- ASSIGNMENT -
Print the whole listing again exactly as it stands, leaving out any images.

- DATA PROVIDED -
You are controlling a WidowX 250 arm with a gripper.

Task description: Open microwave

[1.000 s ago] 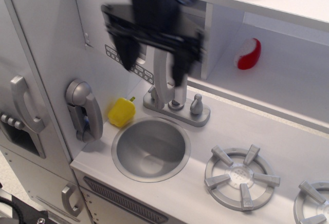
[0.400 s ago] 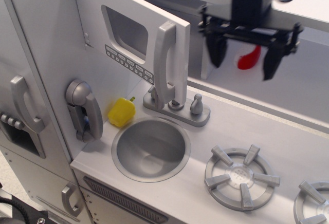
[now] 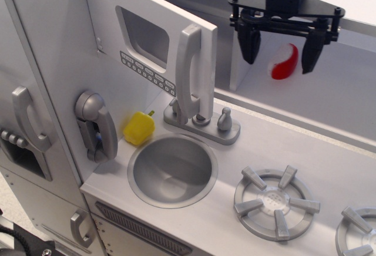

- ANSWER AREA -
You are controlling a WidowX 250 arm with a gripper.

Task description: Open microwave

[1.000 s ago] 
[0.400 s ago] 
[now] 

The output returned above is complete.